WHAT YOU SHOULD DO -
How many lines in the records below hold the string "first"? Please answer with the number and nothing more.

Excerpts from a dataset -
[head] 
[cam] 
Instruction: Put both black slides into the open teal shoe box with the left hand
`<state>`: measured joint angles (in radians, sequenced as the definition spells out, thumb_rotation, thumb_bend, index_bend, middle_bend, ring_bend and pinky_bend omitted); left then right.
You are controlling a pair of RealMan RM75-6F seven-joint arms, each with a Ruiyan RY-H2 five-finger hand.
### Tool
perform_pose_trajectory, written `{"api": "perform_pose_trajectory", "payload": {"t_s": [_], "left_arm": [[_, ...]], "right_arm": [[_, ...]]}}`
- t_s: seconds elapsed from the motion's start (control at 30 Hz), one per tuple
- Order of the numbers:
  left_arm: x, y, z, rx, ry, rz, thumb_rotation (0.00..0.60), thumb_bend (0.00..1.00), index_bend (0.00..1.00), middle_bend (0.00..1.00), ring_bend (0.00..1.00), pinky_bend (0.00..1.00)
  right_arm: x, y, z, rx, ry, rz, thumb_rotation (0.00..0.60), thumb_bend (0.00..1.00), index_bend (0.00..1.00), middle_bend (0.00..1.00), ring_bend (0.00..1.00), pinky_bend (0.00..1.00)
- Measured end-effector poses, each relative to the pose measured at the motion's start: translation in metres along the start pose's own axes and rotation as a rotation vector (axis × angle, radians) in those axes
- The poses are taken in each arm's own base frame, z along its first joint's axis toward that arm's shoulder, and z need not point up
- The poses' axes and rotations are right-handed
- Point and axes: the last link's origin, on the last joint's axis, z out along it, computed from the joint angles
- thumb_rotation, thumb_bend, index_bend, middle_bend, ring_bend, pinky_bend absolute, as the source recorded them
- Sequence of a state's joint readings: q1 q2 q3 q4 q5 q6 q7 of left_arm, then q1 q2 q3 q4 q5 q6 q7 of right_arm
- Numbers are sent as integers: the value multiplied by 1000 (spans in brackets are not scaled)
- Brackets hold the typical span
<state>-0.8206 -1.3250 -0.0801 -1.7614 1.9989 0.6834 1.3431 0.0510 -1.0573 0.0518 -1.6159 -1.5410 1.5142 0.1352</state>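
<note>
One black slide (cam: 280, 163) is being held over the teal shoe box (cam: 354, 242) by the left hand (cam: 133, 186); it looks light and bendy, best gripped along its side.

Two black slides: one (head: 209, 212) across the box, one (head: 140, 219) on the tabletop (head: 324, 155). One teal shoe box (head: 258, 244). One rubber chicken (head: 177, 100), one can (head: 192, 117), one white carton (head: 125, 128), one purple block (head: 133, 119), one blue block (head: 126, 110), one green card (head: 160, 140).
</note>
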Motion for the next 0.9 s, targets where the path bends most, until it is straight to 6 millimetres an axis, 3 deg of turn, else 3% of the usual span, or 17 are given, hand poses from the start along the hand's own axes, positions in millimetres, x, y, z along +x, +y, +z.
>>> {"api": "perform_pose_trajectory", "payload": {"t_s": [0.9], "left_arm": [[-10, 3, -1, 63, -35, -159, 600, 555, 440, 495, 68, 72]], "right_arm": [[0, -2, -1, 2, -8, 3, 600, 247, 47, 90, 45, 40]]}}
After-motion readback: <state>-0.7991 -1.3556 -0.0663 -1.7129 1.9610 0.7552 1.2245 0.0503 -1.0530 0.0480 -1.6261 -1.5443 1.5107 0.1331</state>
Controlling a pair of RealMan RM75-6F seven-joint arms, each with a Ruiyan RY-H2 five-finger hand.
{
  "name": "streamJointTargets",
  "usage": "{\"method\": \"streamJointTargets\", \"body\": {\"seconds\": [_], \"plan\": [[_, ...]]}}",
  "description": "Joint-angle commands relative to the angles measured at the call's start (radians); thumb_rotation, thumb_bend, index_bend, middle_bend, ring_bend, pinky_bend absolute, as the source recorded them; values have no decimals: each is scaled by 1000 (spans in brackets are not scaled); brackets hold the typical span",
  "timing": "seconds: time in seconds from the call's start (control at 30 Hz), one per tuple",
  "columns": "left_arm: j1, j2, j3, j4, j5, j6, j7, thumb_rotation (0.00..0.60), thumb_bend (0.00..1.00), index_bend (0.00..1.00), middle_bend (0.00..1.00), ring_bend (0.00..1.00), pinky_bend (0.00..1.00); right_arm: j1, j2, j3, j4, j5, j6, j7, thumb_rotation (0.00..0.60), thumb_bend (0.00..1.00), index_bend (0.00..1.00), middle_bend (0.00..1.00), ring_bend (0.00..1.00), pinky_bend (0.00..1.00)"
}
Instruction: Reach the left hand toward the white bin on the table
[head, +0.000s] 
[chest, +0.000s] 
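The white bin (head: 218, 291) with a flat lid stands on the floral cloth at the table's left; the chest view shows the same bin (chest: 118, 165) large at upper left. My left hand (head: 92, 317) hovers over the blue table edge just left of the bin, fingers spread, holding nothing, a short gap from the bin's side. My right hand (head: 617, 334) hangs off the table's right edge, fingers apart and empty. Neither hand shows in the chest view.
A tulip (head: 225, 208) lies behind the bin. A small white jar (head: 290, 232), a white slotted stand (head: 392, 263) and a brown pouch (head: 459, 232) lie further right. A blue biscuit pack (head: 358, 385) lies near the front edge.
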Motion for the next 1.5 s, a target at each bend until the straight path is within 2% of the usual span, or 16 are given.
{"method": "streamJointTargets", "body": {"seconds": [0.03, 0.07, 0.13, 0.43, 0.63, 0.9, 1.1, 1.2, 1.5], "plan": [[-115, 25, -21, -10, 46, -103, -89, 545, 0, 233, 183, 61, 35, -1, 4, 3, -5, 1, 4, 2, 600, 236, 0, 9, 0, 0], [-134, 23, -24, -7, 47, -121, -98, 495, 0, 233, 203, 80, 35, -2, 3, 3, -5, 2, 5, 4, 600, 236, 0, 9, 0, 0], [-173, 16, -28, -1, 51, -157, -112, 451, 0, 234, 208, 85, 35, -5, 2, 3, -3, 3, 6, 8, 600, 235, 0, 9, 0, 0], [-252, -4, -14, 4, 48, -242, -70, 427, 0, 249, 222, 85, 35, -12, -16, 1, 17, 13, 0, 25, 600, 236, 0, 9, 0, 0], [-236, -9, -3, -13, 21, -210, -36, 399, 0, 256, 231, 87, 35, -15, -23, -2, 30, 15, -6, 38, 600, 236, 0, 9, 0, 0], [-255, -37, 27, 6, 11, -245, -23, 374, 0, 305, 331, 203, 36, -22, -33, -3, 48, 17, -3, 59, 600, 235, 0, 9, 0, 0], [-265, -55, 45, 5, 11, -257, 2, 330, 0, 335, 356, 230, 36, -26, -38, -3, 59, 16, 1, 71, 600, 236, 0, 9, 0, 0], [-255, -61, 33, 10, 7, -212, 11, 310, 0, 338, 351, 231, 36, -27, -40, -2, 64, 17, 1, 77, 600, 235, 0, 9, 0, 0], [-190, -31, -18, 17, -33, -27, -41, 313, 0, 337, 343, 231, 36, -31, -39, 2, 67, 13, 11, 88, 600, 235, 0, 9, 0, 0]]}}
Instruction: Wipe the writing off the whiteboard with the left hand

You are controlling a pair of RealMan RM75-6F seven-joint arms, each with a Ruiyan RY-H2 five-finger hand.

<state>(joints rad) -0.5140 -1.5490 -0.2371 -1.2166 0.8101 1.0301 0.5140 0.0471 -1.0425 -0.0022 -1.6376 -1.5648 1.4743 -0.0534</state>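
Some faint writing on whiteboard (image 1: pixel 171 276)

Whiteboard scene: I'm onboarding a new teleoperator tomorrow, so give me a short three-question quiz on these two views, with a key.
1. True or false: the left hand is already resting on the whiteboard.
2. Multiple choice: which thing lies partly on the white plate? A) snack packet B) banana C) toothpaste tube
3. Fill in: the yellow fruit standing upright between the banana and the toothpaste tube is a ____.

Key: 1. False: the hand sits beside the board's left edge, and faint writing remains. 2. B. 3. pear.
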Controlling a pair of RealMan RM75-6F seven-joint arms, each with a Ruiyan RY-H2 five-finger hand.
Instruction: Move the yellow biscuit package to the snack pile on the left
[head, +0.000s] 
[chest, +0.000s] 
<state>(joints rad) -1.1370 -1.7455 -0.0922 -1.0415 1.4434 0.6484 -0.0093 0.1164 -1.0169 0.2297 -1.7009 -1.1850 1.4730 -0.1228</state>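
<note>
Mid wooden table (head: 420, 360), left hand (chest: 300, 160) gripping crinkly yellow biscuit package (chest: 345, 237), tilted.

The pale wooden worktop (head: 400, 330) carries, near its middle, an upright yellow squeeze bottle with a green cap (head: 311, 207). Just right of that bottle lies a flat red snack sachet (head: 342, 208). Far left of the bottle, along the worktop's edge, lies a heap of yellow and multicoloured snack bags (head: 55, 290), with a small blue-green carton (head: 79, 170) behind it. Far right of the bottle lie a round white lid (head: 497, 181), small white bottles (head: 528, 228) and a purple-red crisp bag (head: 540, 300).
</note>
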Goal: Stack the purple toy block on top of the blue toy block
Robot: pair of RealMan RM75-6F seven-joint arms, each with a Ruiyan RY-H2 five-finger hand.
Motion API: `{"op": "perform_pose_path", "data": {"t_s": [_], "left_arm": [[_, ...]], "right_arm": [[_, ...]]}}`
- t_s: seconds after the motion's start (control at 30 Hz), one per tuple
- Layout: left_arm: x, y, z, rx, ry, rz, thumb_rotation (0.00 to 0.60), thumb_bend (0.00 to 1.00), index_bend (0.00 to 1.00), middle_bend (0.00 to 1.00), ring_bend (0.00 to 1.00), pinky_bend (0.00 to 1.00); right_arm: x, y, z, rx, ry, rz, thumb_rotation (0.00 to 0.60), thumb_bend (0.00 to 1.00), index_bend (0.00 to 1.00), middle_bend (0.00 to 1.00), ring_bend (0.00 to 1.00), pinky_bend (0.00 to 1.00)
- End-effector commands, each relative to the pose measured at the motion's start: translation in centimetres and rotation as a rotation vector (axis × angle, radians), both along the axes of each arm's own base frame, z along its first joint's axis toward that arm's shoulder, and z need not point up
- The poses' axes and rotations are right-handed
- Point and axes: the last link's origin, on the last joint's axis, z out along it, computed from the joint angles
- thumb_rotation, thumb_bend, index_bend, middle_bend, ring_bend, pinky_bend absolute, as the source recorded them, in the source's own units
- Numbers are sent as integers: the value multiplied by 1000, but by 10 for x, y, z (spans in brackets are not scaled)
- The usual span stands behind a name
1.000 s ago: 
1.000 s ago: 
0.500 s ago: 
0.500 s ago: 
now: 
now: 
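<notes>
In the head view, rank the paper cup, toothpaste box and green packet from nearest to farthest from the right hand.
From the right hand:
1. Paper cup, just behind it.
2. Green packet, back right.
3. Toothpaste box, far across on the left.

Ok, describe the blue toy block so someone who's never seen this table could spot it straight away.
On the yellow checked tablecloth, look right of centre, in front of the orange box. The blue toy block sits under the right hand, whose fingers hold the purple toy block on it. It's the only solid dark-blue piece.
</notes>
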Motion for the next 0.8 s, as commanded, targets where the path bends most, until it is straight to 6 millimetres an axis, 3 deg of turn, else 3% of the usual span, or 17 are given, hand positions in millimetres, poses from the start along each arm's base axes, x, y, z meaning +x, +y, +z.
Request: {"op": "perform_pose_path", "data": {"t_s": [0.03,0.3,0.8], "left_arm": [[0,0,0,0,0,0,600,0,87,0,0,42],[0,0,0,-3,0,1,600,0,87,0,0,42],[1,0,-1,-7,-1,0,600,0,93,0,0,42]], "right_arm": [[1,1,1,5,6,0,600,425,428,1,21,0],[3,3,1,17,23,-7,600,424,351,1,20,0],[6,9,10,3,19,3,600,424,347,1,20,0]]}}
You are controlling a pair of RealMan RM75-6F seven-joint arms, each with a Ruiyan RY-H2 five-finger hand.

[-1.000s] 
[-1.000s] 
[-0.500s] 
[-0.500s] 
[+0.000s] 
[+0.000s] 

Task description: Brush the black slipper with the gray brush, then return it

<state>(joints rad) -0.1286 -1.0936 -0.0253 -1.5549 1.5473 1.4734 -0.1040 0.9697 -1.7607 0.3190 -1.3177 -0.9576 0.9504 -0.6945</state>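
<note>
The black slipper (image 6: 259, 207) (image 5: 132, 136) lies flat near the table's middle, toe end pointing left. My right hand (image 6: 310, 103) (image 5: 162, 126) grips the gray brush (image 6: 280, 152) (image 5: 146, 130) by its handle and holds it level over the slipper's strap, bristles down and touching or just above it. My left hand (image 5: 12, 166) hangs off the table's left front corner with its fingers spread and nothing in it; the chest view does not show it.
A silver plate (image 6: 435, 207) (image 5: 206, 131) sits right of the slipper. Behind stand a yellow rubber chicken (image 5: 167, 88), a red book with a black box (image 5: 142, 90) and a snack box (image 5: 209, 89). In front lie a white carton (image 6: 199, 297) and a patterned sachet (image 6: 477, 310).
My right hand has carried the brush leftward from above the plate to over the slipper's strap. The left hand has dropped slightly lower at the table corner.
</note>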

TASK RESULT -
2